From the December ACP Hospitalist, copyright © 2011 by the American College of Physicians

By Richard Pinson, MD, FACP

The documentation required by Current Procedural Terminology (CPT©) for correct coding and billing of hospital evaluation and management (E/M) services is very complicated and fills the pages of many books. The associated contractual and regulatory requirements could fill many rooms. Still, a basic understanding of the rules, regulations and concepts governing these services can help guide hospitalists on this documentation journey.

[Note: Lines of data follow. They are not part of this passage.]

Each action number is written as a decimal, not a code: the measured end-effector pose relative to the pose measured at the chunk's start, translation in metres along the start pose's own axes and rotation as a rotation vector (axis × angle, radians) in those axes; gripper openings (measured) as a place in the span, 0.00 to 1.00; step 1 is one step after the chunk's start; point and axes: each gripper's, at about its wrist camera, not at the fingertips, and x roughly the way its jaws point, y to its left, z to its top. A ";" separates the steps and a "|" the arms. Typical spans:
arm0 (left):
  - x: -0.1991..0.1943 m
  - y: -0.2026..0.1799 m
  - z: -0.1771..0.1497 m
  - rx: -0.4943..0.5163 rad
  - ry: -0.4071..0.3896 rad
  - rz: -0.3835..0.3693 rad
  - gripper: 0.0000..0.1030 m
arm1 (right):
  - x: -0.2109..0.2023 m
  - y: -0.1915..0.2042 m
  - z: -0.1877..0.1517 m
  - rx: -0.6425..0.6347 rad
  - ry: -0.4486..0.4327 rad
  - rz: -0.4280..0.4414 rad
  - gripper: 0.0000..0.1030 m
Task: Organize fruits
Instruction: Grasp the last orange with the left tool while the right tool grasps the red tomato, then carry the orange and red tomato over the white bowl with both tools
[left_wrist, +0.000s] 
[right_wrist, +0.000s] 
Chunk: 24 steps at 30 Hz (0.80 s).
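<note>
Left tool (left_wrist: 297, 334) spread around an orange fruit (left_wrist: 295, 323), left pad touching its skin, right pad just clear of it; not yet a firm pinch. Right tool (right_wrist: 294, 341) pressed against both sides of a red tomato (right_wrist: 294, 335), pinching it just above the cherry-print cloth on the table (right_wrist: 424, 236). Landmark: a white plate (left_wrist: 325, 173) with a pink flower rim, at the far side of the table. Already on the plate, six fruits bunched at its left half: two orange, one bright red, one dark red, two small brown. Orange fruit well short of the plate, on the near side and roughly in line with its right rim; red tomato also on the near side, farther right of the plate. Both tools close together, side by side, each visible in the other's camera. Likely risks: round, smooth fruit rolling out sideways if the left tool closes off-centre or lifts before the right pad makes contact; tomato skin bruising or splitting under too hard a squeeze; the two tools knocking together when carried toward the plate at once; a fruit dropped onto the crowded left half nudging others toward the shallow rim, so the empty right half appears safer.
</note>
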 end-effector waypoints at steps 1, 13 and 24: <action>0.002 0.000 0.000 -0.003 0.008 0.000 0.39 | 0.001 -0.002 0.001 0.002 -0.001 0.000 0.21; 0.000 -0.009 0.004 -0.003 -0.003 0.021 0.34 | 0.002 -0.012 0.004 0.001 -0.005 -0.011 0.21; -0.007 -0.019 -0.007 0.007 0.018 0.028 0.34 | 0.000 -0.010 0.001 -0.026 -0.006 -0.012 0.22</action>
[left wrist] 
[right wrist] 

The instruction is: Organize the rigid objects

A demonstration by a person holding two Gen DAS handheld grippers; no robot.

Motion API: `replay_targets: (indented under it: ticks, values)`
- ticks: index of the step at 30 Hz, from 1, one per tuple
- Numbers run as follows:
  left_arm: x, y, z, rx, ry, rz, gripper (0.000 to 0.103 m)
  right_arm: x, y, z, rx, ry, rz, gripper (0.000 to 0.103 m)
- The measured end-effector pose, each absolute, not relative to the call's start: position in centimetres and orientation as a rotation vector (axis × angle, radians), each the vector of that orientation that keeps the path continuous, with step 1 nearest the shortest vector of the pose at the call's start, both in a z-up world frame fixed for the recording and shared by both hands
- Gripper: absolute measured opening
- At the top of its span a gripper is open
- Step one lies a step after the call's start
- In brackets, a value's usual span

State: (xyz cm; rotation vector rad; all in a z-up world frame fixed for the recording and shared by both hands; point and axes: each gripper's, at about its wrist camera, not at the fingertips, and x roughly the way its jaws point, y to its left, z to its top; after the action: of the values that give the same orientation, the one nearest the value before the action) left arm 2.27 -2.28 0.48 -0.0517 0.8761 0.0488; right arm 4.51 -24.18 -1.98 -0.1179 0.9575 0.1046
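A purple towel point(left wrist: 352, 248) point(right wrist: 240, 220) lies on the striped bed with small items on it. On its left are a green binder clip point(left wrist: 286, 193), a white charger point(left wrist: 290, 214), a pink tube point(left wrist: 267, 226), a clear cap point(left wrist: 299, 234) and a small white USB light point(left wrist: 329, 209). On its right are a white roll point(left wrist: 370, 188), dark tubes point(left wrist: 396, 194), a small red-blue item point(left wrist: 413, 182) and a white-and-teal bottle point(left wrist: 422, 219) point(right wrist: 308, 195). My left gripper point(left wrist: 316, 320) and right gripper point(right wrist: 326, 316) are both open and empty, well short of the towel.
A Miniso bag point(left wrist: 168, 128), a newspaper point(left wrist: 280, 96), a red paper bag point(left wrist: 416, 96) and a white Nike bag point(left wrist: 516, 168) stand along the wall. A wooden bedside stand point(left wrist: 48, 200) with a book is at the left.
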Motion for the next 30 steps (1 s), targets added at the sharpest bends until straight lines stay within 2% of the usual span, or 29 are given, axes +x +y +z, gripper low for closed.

The key components of E/M that determine the level of services provided and billable include history, physical exam and medical decision making (MDM), all of which must be documented for every encounter. While in some situations such components as time or coordination of care are the determinative factors, the three key components must still be documented. All documentation and signatures must be legible. Illegible notes are detrimental to patient care and safety; do not meet coding, legal or regulatory requirements; and can be a costly embarrassment if audited or presented in a courtroom.

Photo by Thinkstock.

Photo by Thinkstock.



Inpatient and observation encounters are classified as initial or subsequent and are based on calendar days. One encounter may comprise multiple visits and progress notes on a single date. At least one visit must have all three key components. Day-of-discharge services have unique codes and criteria. Whether the patient is considered “new” or “established” does not apply to hospital services.

The initial encounter refers to the first time a physician sees a patient, as an attending physician or as a consultant. Most often this is at the initial history and physical exam (H&P). After that, visits with the patient by the same physician or any physician in the same hospitalist group are subsequent encounters. Other E/M codes, such as critical care and prolonged services as well as additional CPT© procedures or services, may be added to the basic E/M service if certain criteria are met.

For inpatient services, a specific order to “admit” the patient is required by Medicare regulations. Otherwise, payment for services may be denied.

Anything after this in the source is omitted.